What you need to do: Please copy, exactly as they appear below, the lines from the one containing "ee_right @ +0" through the one containing "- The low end".

Dataset section:
+++
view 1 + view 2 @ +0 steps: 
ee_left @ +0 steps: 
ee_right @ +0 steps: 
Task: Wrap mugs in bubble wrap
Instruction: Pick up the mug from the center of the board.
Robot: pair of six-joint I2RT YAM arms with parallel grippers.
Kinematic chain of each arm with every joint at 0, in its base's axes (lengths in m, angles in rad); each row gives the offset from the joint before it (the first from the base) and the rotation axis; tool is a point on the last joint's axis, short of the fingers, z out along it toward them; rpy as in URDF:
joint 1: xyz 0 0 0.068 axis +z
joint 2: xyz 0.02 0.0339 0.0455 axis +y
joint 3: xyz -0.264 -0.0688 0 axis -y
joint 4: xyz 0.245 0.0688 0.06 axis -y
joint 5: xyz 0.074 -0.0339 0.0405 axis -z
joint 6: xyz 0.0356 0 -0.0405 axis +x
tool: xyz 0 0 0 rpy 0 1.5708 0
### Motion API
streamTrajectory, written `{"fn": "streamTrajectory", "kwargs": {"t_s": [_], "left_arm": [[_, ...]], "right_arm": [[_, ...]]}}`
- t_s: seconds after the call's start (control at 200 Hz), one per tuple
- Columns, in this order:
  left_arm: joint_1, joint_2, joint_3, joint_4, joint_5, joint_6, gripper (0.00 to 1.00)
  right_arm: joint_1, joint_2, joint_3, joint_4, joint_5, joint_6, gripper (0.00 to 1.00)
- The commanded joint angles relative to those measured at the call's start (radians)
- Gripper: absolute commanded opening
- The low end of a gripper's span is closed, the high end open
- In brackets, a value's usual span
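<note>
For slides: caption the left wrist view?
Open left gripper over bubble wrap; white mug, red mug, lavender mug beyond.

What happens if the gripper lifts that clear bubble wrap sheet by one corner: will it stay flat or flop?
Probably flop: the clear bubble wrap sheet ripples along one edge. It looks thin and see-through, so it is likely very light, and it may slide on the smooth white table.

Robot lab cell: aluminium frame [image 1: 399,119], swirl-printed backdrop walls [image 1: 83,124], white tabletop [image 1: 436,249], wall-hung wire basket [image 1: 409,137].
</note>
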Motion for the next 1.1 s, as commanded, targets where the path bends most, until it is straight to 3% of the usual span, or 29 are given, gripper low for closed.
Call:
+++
Exercise response:
ee_right @ +0 steps: 
Task: Wrap mugs in bubble wrap
Instruction: Pick up the mug from the center of the board.
Robot: pair of six-joint I2RT YAM arms with parallel grippers.
Kinematic chain of each arm with every joint at 0, in its base's axes (lengths in m, angles in rad); each row gives the offset from the joint before it (the first from the base) and the rotation axis; tool is a point on the last joint's axis, short of the fingers, z out along it toward them; rpy as in URDF:
joint 1: xyz 0 0 0.068 axis +z
joint 2: xyz 0.02 0.0339 0.0455 axis +y
joint 3: xyz -0.264 -0.0688 0 axis -y
joint 4: xyz 0.245 0.0688 0.06 axis -y
joint 5: xyz 0.074 -0.0339 0.0405 axis -z
joint 6: xyz 0.0356 0 -0.0405 axis +x
tool: xyz 0 0 0 rpy 0 1.5708 0
### Motion API
streamTrajectory, written `{"fn": "streamTrajectory", "kwargs": {"t_s": [_], "left_arm": [[_, ...]], "right_arm": [[_, ...]]}}`
- t_s: seconds after the call's start (control at 200 Hz), one per tuple
- Columns, in this order:
  left_arm: joint_1, joint_2, joint_3, joint_4, joint_5, joint_6, gripper (0.00 to 1.00)
  right_arm: joint_1, joint_2, joint_3, joint_4, joint_5, joint_6, gripper (0.00 to 1.00)
- The commanded joint angles relative to those measured at the call's start (radians)
- Gripper: absolute commanded opening
- The low end of a gripper's span is closed, the high end open

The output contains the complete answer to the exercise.